JournalInternational Journal of Surgery: Global Health
Article typeJournal research article – Clinical research
Publication date – Nov – 2020
Authors – Ellen Wilkinson, Noel Aruparayil, Jesudian Gnanaraj, Anurag Mishra, Lovenish Bains, William Bolton, Julia Brown, David Jayne
Keywordsglobal surgery, laparoscopy, Low Resource, Rural surgery, Surgical training
Open access – Yes
SpecialityGeneral surgery, Other
World region South-eastern Asia
Country: India
Language – English
Submitted to the One Surgery Index on November 26, 2020 at 8:36 pm
Abstract:

Introduction:
Laparoscopic surgery has advantages for treating many abdominal surgical conditions, but its use in low and middle-income countries (LMICs) is limited by many factors, including a lack of training opportunities. The aim of this study was to explore the training experiences of surgeons in rural north-east India to highlight the barriers and facilitators to laparoscopic surgery.

Methods:
Eleven surgeons with experience in laparoscopy in rural north-east India were recruited using purposive and convenience sampling. Ethical approval was obtained from the Institutional Ethics Committee, Maulana Azad Medical College, New Delhi, India and the Leeds Institute of Health Sciences Research Ethics Sub-Committee, West Yorkshire, England. Consenting participants took part in semi-structured interviews, either between May 20 and 25, 2019 in rural north-east India or via Skype or at the University of Leeds in June 2019. Interviews were audio-recorded and transcribed and thematic content analysis performed.

Results:
Exposure to laparoscopy during postgraduate training was common, but training experiences were inconsistent and informal. Alternative training opportunities are limited by availability and cost.
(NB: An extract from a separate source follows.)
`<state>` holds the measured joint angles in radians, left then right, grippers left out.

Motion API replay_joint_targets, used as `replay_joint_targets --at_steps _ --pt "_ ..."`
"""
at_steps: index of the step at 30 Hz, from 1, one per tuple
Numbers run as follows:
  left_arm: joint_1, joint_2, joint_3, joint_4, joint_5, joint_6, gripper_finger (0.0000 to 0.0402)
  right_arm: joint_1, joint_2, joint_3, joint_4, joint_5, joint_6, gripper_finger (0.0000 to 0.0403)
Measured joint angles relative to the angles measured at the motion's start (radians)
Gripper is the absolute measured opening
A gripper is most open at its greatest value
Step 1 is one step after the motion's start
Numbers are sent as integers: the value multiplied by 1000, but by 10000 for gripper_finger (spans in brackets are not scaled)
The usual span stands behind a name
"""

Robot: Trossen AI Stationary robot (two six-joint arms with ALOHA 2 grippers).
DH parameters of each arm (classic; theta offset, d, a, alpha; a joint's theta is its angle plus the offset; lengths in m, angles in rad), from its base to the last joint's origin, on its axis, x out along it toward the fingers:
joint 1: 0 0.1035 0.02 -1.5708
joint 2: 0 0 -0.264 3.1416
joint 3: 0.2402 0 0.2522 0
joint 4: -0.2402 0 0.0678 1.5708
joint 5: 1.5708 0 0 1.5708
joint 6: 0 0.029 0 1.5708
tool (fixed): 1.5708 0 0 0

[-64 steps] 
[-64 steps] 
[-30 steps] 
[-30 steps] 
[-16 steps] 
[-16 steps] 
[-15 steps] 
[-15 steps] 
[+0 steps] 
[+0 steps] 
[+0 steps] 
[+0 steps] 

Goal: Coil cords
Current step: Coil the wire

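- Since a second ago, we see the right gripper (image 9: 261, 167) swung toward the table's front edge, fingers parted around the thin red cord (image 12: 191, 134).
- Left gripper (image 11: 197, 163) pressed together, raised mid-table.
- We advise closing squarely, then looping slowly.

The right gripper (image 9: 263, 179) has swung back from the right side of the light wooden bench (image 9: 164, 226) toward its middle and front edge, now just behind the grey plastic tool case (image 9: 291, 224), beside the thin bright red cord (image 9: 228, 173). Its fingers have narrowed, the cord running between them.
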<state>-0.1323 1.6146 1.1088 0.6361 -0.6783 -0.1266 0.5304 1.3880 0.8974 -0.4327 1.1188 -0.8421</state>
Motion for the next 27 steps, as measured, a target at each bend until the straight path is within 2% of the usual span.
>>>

There is high demand for a structured curriculum, incorporating formal assessment and credentialing, to include observation and assistance in live surgery and laparoscopic simulation.

Conclusions:
Laparoscopic training experiences are highly variable, with limited training resources and lack of a curriculum. Poor accessibility is consistent with that recorded in literature. Current recommendations include government support and funding to guide development of a standardized curriculum and widen access to training programs for surgeons in rural settings.